◆ What is required: Tell how many lines of the entries below include the string "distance". Respond with the number alone.

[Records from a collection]

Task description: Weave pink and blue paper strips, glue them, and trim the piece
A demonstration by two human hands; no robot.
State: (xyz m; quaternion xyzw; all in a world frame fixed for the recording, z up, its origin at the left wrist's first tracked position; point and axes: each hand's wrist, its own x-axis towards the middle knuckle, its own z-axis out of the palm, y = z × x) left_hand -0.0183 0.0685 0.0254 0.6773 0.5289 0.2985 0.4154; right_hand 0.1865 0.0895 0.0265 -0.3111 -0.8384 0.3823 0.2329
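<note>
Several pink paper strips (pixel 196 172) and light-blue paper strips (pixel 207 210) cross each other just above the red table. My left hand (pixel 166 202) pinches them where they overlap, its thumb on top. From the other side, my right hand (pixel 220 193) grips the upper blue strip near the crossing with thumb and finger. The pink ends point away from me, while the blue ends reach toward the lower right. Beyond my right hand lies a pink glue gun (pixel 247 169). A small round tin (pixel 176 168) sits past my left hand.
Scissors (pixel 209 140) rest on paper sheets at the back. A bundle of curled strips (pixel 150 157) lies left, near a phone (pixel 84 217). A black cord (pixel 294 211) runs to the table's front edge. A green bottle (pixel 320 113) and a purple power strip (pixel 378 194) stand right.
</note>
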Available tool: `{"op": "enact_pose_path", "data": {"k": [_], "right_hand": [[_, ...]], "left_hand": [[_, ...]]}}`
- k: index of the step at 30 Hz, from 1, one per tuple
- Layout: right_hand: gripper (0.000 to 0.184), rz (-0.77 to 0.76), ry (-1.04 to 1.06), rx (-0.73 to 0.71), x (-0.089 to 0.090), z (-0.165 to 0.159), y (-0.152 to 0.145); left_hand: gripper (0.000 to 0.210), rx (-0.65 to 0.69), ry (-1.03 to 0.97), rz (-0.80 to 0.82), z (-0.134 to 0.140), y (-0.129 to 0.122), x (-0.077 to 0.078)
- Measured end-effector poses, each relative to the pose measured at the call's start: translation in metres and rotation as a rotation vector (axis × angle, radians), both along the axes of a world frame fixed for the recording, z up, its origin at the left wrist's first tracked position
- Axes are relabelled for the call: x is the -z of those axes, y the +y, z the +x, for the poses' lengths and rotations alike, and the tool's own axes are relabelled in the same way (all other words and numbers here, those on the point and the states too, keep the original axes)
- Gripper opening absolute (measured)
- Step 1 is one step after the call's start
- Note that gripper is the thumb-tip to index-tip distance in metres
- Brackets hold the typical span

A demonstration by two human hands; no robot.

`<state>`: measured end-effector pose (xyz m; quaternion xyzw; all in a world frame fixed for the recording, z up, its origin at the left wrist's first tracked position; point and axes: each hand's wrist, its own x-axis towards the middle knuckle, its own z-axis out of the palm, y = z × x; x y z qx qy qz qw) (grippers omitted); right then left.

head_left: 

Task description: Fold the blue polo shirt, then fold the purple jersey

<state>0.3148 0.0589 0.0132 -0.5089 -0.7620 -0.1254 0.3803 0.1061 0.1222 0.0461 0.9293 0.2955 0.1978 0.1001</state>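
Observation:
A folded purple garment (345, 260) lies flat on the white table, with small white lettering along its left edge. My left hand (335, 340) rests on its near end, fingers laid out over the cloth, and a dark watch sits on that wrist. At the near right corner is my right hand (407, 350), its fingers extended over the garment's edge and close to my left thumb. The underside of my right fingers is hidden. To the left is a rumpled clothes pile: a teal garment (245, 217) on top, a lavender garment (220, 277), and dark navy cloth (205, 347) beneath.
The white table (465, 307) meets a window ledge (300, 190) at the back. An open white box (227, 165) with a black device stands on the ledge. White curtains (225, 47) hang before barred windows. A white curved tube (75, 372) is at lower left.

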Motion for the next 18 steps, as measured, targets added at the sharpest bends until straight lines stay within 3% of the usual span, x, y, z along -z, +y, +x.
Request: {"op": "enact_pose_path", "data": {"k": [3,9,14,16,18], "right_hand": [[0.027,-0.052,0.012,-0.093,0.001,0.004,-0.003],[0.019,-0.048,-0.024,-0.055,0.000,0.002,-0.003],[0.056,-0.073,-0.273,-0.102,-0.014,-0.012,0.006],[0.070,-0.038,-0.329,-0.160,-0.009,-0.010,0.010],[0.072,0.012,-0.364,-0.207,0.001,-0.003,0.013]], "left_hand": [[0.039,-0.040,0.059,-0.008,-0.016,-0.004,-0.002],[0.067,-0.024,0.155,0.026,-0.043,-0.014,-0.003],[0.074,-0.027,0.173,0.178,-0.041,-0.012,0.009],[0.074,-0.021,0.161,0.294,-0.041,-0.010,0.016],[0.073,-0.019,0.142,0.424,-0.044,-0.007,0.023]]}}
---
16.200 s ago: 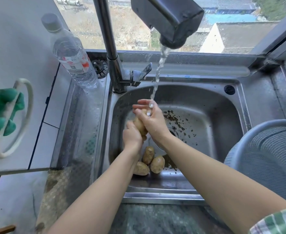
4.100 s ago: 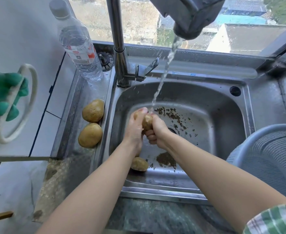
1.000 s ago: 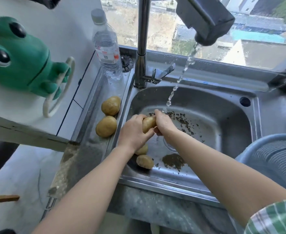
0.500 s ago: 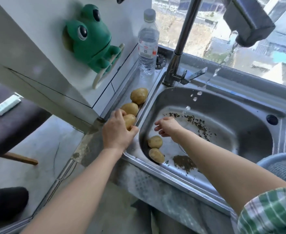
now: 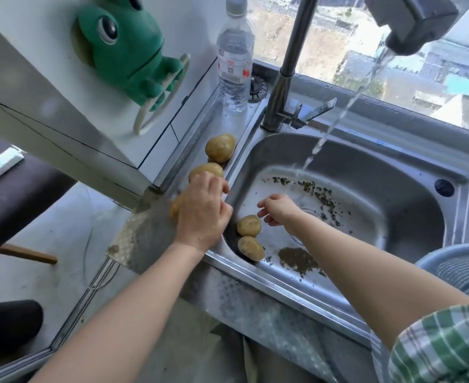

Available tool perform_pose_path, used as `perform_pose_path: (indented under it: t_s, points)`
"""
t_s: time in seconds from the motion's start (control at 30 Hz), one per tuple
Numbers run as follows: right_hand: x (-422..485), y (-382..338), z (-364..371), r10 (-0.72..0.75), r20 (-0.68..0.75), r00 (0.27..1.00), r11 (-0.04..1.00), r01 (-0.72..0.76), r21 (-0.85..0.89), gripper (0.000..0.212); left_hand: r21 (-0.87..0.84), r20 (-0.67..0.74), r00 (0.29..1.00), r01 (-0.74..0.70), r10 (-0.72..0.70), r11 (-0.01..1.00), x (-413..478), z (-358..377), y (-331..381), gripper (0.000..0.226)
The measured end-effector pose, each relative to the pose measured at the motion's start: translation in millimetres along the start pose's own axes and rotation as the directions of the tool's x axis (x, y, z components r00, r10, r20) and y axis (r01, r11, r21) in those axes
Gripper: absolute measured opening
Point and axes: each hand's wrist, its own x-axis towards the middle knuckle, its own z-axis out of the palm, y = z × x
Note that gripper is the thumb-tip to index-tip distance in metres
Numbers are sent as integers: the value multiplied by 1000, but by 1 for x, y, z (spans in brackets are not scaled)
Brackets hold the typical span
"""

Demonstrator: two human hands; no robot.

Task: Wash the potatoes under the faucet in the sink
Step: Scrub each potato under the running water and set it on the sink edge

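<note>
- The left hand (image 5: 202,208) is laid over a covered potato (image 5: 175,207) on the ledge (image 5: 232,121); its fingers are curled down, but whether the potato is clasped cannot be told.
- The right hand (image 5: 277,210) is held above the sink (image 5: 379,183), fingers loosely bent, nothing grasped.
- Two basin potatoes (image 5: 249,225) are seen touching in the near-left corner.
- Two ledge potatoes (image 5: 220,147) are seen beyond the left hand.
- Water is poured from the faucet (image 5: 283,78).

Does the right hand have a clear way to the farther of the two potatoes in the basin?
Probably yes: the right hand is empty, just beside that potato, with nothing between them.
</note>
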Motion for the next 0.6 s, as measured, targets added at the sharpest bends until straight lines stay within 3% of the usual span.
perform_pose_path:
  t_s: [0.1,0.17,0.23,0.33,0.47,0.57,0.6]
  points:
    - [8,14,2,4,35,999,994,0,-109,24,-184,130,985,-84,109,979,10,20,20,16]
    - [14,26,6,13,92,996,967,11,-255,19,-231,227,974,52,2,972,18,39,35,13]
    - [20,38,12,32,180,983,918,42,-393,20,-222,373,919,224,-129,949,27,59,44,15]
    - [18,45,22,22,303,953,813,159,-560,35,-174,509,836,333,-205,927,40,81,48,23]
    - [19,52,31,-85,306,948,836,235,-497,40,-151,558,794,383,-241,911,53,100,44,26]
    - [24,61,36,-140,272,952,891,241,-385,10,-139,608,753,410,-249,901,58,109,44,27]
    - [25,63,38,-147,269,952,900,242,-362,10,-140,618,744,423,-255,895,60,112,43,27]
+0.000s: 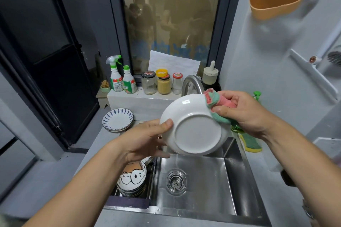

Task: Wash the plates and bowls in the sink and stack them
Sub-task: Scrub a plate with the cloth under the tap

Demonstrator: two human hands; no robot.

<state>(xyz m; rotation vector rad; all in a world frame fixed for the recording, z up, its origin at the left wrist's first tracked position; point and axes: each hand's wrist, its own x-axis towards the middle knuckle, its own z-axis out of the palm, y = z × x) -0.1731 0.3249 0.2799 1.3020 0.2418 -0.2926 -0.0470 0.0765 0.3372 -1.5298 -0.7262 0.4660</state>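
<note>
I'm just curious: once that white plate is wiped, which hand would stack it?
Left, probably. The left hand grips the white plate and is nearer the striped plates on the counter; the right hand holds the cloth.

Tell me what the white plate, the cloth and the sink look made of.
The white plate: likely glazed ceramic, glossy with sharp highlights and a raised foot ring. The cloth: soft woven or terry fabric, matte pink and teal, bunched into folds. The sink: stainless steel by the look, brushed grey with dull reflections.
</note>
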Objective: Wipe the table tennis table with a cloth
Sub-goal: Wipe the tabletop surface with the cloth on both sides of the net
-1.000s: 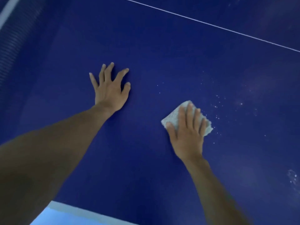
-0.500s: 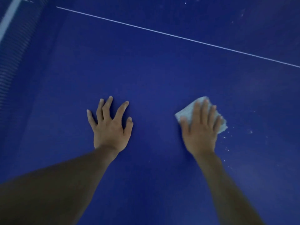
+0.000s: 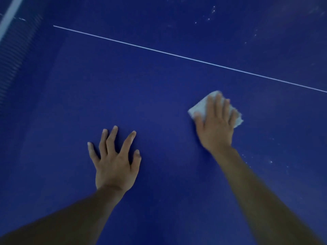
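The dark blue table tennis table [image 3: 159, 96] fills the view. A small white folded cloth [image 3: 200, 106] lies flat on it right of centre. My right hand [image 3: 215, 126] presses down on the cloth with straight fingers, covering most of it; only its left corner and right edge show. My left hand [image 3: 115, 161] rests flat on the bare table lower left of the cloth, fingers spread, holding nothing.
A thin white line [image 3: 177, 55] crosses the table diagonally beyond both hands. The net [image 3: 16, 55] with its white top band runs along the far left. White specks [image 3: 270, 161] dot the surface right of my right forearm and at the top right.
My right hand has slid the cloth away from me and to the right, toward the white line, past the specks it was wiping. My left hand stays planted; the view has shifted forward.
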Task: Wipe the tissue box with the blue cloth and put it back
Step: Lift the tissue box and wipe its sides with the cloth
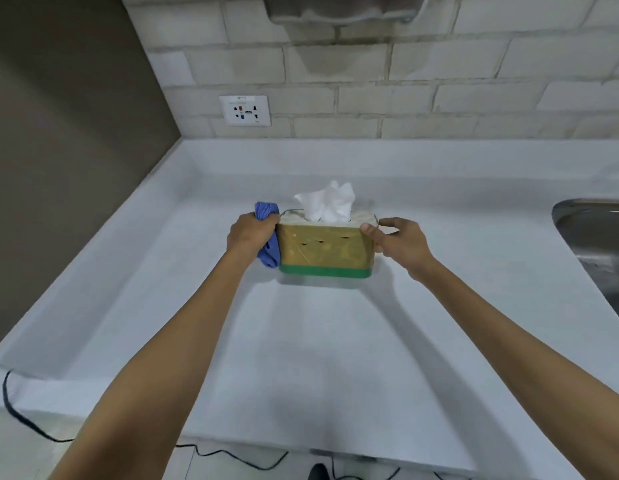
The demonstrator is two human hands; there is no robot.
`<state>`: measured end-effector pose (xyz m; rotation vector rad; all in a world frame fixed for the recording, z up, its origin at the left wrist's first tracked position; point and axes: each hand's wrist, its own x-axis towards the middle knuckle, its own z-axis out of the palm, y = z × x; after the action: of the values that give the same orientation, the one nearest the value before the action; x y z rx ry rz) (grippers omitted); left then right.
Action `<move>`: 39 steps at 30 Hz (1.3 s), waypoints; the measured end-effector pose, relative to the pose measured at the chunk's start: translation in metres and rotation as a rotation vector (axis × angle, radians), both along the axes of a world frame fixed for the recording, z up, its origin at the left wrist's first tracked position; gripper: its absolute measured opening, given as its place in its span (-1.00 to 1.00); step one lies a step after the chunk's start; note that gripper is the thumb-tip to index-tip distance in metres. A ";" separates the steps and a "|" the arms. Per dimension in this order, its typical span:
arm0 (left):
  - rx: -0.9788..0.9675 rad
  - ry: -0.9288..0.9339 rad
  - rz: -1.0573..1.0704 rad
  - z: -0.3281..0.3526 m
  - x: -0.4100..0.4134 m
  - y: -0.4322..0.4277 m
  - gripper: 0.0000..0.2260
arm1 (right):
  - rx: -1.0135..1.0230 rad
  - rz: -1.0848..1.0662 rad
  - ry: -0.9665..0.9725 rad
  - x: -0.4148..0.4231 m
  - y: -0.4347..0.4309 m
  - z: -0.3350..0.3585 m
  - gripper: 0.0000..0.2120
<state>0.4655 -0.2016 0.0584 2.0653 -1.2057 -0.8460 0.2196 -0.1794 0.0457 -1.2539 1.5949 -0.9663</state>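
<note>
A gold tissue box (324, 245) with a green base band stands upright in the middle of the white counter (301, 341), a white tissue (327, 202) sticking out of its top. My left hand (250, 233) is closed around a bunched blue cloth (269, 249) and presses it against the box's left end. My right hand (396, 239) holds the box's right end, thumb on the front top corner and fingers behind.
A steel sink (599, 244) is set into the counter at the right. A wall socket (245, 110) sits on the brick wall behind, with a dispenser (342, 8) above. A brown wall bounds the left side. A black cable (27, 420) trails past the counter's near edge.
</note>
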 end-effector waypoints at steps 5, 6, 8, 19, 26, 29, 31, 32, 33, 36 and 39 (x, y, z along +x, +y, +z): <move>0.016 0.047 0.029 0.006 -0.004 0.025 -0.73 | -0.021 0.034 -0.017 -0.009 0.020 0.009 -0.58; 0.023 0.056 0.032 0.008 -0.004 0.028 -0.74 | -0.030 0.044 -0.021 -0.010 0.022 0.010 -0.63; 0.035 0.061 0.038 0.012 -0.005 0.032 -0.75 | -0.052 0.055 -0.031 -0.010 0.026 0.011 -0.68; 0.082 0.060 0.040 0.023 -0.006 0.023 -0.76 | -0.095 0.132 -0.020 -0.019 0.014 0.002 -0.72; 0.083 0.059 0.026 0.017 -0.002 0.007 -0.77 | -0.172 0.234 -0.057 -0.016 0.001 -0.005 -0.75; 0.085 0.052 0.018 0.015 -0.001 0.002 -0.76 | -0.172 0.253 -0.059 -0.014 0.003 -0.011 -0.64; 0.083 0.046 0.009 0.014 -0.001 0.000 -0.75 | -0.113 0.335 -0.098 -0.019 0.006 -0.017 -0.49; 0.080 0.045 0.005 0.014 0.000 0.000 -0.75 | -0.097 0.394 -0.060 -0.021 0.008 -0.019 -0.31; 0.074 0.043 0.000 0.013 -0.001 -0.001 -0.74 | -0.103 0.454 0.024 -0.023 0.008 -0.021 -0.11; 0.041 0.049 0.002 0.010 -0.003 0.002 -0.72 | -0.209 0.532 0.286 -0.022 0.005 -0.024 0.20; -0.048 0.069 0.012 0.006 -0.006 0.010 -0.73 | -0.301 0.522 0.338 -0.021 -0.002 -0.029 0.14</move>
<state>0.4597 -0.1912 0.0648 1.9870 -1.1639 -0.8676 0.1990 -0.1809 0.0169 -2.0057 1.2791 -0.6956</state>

◆ Reply: 3